The mitochondrial phosphate carrier (mPiC) is a mitochondrial inner membrane protein, encoded by the nuclear gene SLC25A3 located on chromosome 12q23 [1,2], and is part of the mitochondrial carrier family (MCF/SLC25) proteins [3]. It has six transmembrane segments, 3-fold symmetry, and N and C termini projecting into the intermembrane space [1]. mPiC transports inorganic phosphate (P_i) in symport with H⁺ or in antiport with OH⁻¹. Earlier studies demonstrated that mPiC mRNA is alternatively spliced to produce two different variants, mPiC-A, expressed in the heart, skeletal muscle, and pancreas in high amounts, and mPiC-B, the predominant isoform in other tissues [2]. Isoforms A and B contain 362 and 361 amino acids, respectively, and they show different substrate affinities and transport rates [1].

mPiC is the primary inorganic-phosphate carrier, thereby enabling oxidative phosphorylation (OXPHOS) by the addition of P_i to ADP to yield ATP. P_i in the mitochondrial matrix can both stimulate the mitochondrial calcium uniporter (mtCU)-mediated Ca²⁺ influx and suppress the exchanger-mediated Ca²⁺ efflux, thus controlling mitochondrial Ca²⁺ levels by forming Ca₃(PO₄⁻)₂ salts [4,5,6].

Recent studies have shown that mPiC also transports copper ions (Cu) through the mitochondrial membrane to the mitochondrial matrix, ultimately aiding in the metalation of cytochrome c oxidase (COX), the terminal electron accepting complex of the mitochondrial respiratory chain.

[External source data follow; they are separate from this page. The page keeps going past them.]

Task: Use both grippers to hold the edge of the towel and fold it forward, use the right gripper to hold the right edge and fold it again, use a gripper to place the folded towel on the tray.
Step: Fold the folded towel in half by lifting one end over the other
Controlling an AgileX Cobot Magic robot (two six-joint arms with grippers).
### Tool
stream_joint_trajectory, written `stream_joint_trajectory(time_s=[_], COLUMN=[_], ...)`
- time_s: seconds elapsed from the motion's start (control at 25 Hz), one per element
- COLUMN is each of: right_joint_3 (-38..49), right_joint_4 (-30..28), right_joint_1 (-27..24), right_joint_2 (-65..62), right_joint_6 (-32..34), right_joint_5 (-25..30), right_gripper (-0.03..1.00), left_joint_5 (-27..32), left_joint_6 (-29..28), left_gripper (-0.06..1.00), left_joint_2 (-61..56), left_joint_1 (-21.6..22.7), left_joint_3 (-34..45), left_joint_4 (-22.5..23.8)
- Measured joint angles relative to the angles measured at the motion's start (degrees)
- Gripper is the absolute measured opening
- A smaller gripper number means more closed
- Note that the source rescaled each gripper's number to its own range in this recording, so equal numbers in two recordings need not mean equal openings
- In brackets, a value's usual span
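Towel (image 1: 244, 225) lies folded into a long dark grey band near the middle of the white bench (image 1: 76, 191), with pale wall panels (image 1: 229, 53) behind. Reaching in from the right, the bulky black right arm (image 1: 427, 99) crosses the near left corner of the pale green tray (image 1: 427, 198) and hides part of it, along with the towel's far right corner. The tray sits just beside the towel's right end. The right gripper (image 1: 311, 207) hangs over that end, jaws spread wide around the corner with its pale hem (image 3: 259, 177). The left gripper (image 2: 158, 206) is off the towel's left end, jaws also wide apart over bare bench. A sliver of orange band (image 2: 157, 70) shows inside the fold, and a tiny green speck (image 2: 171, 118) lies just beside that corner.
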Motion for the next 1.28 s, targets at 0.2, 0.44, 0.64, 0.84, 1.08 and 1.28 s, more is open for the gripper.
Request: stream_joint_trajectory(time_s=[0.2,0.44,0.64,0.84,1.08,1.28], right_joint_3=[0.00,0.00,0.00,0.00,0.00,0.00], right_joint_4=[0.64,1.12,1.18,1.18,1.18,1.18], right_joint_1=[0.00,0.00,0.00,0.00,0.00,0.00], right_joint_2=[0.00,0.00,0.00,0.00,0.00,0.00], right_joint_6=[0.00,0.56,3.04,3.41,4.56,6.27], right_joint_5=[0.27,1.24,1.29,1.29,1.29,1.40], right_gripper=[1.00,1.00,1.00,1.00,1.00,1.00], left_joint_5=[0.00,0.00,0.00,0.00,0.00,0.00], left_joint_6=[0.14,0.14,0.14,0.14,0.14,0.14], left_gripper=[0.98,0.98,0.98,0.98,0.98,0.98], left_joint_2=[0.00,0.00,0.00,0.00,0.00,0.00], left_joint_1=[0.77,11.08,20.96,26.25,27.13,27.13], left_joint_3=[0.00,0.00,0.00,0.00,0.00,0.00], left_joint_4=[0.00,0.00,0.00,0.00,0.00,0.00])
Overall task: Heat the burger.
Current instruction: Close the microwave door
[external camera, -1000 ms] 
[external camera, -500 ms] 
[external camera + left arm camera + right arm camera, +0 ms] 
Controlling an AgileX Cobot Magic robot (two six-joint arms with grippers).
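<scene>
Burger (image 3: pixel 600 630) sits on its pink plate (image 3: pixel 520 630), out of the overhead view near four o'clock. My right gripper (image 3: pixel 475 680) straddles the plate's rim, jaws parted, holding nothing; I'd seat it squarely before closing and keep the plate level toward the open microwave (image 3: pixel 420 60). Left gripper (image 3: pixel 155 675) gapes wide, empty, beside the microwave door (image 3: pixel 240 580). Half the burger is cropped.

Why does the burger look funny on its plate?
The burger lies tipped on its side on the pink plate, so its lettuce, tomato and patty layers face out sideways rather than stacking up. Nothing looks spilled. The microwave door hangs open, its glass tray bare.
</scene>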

The reduction of O₂ is mediated by COX, where Cu is an essential component for electron transfer [7].

mPiC deficiency (MPCD) is a rare autosomal recessive disease characterized by the absence or mutation of mPiC (OMIM 610773) [8]. This disorder is characterized by onset of cardiorespiratory insufficiency soon after birth and may result in death in infancy. Most affected individuals exhibit hypotonia, delayed motor development, and exercise intolerance, though cognitive development is typically normal. Laboratory studies characteristically show increased serum lactate. Muscle biopsy shows abnormal mitochondria and lipid accumulation [9]. We have reviewed all reported cases of pathological SLC25A3 variants [4]. To date, there are three different reported SLC25A3 mutations, all leading to severe striated muscle pathology soon after birth. All reported cases are summarized in Table S1.

Treatment options for MPCD, as for other mitochondrial diseases, offer only symptomatic supportive care and include nutritional management, exercise and/or vitamin or amino acid supplements; thus, new strategies for treatment are greatly needed [10].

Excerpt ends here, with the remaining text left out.